Please copy each line of the listing that includes the string "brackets".

-- DATA PROVIDED --
-- -- --

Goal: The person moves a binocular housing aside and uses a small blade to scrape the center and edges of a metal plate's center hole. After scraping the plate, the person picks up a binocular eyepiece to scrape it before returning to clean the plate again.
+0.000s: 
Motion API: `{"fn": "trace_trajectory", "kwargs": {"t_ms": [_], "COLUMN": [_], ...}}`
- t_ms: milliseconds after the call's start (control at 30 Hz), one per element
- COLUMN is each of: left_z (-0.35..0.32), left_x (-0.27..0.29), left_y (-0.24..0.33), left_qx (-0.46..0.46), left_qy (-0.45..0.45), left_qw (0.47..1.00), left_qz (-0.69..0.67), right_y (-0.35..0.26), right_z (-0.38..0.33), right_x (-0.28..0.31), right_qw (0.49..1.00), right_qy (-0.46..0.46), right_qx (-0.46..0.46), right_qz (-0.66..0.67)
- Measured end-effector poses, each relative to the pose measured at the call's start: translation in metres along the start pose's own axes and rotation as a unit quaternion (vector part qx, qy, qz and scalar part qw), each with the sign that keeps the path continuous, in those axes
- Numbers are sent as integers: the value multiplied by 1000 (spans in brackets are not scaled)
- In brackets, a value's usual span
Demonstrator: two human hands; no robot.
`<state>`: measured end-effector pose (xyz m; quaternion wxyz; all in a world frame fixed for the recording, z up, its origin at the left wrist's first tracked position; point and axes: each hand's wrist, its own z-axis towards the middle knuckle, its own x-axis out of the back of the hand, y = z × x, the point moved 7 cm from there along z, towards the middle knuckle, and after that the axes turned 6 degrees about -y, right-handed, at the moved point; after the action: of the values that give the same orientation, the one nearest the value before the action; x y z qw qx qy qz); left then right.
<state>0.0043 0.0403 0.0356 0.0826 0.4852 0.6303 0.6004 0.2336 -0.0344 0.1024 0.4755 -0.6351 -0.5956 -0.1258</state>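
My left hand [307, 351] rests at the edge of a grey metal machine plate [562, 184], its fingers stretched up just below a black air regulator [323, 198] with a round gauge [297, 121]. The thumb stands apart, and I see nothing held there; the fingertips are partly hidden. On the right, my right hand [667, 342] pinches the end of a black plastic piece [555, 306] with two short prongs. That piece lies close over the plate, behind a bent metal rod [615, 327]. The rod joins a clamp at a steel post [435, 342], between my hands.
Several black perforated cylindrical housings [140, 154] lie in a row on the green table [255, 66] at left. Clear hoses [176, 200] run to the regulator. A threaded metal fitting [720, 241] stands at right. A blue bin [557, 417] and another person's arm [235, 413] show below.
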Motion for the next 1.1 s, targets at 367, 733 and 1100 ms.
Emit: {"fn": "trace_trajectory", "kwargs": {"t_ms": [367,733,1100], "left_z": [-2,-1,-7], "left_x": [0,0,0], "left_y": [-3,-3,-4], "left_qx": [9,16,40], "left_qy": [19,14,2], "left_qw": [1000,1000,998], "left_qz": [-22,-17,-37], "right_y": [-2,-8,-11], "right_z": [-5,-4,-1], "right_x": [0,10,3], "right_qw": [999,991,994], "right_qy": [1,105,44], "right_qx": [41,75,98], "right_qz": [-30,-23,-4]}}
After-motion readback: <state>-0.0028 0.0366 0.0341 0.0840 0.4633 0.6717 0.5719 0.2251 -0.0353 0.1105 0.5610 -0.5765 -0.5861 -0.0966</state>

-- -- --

-- YOUR SOLUTION --
- Numbers are sent as integers: the value multiplied by 1000 (spans in brackets are not scaled)
- In brackets, a value's usual span

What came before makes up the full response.